A week and more passed, and there was no further news of Melbury. But
the effect of the intelligence he had already transmitted upon the
elastic-nerved daughter of the woods had been much what the old surgeon
Jones had surmised. It had soothed her perturbed spirit better than
all the opiates in the pharmacopoeia. She had slept unbrokenly a whole
night and a day. The "new law" was to her a mysterious, beneficent,
godlike entity, lately descended upon earth, that would make her as she
once had been without trouble or annoyance. Her position fretted her,
its abstract features rousing an aversion which was even greater than
her aversion to the personality of him who had caused it. It was
mortifying, productive of slights, undignified. Him she could forget;
her circumstances she had always with her.
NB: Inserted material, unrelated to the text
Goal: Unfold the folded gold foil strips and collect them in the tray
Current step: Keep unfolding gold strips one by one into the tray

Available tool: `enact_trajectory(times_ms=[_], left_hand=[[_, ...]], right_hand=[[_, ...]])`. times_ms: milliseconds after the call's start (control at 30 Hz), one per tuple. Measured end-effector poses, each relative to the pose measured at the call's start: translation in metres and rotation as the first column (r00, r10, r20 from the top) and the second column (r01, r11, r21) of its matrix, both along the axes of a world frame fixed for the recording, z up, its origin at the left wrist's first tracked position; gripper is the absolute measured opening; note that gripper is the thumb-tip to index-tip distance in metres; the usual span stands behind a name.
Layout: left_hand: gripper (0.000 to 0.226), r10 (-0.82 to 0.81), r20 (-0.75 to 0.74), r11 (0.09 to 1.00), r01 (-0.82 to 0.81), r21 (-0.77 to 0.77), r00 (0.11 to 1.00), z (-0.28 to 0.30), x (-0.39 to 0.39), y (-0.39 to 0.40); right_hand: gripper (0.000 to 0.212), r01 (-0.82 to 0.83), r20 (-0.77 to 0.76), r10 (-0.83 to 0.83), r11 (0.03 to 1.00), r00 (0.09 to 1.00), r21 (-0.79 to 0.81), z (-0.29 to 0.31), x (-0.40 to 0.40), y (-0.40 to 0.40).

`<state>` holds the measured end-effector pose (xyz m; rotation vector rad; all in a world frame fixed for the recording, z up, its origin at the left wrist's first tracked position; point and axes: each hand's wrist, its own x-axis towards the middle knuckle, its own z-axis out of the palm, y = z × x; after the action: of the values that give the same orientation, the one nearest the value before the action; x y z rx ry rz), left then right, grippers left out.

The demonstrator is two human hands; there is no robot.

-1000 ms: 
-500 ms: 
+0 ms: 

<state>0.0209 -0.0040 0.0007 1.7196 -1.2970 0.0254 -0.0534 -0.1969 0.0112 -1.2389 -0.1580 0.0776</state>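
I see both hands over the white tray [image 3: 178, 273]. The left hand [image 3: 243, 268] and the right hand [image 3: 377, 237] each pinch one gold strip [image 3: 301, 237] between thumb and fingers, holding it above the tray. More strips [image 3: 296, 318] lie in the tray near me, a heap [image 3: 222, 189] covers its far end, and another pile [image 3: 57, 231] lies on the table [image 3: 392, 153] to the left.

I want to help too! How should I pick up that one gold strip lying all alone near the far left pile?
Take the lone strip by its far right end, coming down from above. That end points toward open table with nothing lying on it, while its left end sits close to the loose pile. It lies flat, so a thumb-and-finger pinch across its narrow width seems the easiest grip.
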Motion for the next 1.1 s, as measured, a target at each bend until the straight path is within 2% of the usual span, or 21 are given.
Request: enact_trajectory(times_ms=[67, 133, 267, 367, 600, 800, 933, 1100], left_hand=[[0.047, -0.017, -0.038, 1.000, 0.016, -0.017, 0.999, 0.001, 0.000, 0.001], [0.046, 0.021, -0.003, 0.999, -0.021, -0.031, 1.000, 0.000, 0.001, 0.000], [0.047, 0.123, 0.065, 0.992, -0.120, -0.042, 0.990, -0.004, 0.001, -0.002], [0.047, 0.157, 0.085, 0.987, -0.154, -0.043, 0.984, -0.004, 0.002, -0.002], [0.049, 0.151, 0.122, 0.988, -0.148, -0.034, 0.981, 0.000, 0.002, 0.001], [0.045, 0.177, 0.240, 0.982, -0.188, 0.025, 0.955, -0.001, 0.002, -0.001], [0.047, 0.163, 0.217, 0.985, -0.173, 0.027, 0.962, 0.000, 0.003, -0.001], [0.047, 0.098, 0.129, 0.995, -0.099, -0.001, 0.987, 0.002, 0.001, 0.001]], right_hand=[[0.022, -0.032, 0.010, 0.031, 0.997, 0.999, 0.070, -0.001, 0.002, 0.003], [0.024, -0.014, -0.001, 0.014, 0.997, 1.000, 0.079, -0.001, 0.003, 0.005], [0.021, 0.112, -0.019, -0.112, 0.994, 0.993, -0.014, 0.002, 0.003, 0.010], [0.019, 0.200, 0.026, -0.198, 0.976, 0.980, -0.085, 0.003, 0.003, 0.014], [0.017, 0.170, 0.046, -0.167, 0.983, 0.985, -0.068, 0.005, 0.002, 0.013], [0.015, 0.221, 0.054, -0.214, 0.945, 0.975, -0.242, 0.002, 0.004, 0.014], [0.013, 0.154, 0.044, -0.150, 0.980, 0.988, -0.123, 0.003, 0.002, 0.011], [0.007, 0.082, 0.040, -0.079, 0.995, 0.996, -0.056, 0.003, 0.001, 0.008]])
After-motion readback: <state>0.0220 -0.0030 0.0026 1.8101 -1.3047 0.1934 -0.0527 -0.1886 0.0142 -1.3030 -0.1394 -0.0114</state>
She saw nothing of Winterborne during the days of her recovery; and
perhaps on that account her fancy wove about him a more romantic tissue
than it could have done if he had stood before her with all the specks
and flaws inseparable from corporeity. He rose upon her memory as the
fruit-god and the wood-god in alternation; sometimes leafy, and smeared
with green lichen, as she had seen him among the sappy boughs of the
plantations; sometimes cider-stained, and with apple-pips in the hair
of his arms, as she had met him on his return from cider-making in
White Hart Vale, with his vats and presses beside him. In her secret
heart she almost approximated to her father's enthusiasm in wishing to
show Giles once for all how she still regarded him. The question
whether the future would indeed bring them together for life was a
standing wonder with her. She knew that it could not with any
propriety do so just yet. But reverently believing in her father's
sound judgment and knowledge, as good girls are wont to do, she
remembered what he had written about her giving a hint to Winterborne
lest there should be risk in delay, and her feelings were not averse to
such a step, so far as it could be done without danger at this early
stage of the proceedings.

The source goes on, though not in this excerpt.